-- Action item --
Provide only the number of lines in the data below that contain the word "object".

-- Exercise materials --
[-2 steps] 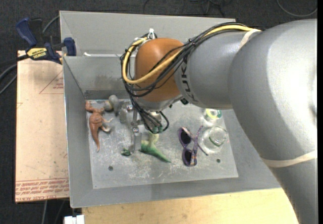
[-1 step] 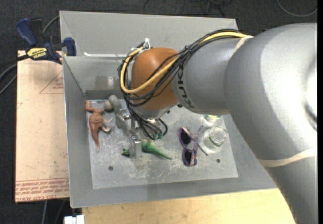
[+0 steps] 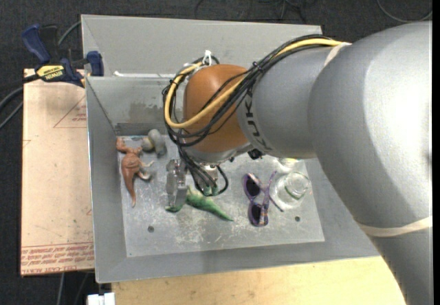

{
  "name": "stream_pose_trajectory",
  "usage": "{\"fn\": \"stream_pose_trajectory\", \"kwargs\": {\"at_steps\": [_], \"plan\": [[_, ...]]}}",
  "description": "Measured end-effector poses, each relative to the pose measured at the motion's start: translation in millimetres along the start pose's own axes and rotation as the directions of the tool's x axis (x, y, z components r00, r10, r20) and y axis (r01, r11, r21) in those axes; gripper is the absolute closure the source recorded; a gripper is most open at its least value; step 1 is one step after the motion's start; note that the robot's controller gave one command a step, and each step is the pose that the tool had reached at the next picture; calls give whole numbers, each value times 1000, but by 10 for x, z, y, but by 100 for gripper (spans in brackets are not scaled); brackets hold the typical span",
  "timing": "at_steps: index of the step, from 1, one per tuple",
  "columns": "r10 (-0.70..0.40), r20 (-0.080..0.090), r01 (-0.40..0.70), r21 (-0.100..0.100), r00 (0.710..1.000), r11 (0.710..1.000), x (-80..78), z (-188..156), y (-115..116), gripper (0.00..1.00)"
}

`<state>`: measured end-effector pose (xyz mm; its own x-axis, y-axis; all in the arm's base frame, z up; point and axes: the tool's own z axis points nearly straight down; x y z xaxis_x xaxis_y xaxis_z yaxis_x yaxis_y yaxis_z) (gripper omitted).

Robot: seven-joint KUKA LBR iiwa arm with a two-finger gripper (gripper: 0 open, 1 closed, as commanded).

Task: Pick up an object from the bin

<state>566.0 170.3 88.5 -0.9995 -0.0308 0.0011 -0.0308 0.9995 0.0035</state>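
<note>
Pincer [image 3: 177,190] at left end of green plastic toy lizard [image 3: 206,205]; how far open, cannot tell. Best: centre on body, close firmly, lift straight, avoiding brown rubber dinosaur [image 3: 130,167].

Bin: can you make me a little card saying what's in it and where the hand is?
hand: low in the middle, over the green toy's left end
green toy: lying flat, front middle
brown dinosaur: left side
grey lump: behind the dinosaur
purple sunglasses: right of the green toy
clear plastic piece: beside the sunglasses, far right
</note>
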Motion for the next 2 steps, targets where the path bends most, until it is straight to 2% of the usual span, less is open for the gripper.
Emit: {"fn": "stream_pose_trajectory", "kwargs": {"at_steps": [1,2], "plan": [[1,0,-1,0,1000,1000,-1,0,-3,0],[1,0,-1,0,1000,1000,-1,0,-4,0]]}}
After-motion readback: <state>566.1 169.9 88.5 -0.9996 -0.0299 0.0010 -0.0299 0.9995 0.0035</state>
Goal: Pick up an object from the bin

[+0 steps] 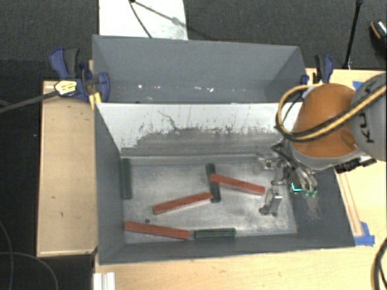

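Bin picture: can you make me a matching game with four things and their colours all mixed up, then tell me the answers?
Things:
1. stick along the left wall
2. stick lying farthest right
3. bin
4. round cover on the arm

Colours:
A. orange
B. grey
C. dark green
D. red

Pairs: 1-C, 2-D, 3-B, 4-A.
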Robot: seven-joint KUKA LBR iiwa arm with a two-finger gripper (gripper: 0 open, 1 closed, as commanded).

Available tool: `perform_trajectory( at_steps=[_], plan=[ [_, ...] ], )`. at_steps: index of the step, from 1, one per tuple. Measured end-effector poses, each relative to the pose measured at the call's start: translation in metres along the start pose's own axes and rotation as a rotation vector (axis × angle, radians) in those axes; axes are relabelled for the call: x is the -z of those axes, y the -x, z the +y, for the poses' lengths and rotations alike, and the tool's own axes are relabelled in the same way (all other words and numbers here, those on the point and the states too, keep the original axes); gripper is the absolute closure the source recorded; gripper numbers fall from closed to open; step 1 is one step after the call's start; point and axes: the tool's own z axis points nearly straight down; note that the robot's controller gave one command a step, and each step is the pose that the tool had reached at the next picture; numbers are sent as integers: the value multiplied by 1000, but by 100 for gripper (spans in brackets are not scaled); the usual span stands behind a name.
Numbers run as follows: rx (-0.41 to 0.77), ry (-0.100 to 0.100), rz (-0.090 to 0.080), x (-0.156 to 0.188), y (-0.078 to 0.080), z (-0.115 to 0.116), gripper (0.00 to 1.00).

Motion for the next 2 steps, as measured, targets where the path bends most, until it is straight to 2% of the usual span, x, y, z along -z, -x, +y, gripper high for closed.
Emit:
perform_trajectory(
  at_steps=[1,2],
  plan=[
    [117,0,-2,-67,27,1,0],
    [119,-1,-5,-64,28,0,100]
  ],
)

-- Task answer --
2